[JumpThreading] Fix threading with unusual PHI nodes.

If the block being cloned contains a PHI node, in general, we need to
clone that PHI node, even though it's trivial. If the operand of the PHI
is an instruction in the block being cloned, the correct value for the
operand doesn't exist until SSAUpdater constructs it.
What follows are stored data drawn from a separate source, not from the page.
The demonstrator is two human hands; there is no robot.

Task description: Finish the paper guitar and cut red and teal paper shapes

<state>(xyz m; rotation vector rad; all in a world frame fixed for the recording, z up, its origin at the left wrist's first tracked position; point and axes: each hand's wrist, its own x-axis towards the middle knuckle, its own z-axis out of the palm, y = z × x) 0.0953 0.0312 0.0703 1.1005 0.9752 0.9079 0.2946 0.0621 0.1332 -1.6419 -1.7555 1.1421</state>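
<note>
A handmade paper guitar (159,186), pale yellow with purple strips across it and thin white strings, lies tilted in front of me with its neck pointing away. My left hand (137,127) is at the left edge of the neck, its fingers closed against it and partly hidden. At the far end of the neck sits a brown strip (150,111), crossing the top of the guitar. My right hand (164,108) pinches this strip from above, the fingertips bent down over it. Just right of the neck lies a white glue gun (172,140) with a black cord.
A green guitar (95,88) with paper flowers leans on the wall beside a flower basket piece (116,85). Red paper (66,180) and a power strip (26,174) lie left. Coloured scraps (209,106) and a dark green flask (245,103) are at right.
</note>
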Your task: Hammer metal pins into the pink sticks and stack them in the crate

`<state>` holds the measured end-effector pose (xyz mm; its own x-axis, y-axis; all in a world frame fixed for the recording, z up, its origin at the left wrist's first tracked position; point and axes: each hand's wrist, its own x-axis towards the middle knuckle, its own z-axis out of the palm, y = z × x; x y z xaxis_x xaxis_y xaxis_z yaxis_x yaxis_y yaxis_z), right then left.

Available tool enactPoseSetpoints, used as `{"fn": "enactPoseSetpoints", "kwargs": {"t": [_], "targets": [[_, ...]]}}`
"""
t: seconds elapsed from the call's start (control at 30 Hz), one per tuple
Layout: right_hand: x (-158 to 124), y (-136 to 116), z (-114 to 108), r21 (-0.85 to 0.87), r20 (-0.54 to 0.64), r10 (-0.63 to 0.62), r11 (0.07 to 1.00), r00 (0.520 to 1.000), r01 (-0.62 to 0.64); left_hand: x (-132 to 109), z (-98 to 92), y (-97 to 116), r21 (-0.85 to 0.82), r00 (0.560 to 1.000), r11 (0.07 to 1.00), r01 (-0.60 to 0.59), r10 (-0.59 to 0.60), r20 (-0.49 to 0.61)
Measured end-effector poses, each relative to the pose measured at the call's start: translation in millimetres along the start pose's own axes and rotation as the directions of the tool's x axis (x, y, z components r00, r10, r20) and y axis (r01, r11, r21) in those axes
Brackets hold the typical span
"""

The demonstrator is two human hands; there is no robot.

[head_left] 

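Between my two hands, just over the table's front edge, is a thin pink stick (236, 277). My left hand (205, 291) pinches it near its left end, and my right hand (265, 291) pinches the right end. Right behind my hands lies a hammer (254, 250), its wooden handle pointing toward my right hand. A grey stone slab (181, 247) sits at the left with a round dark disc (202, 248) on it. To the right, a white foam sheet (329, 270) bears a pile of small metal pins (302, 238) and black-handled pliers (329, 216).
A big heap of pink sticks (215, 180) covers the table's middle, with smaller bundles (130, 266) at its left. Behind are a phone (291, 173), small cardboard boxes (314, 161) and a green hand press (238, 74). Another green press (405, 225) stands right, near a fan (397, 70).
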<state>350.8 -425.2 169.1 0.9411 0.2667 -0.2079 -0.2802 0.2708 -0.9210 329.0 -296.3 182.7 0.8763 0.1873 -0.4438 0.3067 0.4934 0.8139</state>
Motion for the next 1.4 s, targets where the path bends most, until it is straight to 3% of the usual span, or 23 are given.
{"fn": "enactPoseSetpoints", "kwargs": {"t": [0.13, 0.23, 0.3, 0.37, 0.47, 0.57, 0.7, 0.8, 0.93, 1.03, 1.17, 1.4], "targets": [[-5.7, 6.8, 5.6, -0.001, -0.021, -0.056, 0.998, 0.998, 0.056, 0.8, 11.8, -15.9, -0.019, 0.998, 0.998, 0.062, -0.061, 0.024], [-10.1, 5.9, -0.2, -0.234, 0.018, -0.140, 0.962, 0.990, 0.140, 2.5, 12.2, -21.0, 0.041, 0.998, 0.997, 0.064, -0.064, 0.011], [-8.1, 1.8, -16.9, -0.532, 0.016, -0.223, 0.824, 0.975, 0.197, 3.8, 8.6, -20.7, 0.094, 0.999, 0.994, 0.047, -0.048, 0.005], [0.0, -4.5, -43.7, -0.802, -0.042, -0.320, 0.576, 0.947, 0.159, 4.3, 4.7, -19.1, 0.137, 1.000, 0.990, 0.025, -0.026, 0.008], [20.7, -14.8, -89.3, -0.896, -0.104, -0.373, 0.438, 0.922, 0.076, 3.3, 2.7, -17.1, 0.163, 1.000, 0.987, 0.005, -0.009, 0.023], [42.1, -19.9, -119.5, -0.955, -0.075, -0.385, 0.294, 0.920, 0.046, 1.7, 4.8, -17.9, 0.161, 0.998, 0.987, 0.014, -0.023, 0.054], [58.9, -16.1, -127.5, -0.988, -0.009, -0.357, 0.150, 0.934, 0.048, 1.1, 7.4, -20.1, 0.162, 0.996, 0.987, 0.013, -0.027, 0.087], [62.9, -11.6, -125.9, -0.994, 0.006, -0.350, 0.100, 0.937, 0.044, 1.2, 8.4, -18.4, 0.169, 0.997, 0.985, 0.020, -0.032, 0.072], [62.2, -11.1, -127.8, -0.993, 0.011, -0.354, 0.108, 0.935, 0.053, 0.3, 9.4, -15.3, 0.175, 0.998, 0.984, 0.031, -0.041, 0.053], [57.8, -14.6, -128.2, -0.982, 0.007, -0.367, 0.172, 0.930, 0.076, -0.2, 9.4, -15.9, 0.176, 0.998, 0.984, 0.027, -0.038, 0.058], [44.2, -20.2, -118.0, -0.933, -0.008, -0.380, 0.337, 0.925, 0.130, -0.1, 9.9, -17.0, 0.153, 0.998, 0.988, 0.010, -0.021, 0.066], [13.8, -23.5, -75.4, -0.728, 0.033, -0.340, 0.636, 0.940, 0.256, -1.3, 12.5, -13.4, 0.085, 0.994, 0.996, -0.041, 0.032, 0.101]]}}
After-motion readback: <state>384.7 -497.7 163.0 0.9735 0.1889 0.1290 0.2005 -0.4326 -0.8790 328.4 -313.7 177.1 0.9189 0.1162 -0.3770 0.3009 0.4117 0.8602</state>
We usually don't hit this issue because we try to avoid threading across
loop headers, but it's possible to hit this in some cases involving
irreducible CFGs.  I added a flag to allow threading across loop headers
to make the testcase easier to understand.

Thanks to Brian Rzycki for reducing the testcase.

Fixes https://bugs.llvm.org/show_bug.cgi?id=42085.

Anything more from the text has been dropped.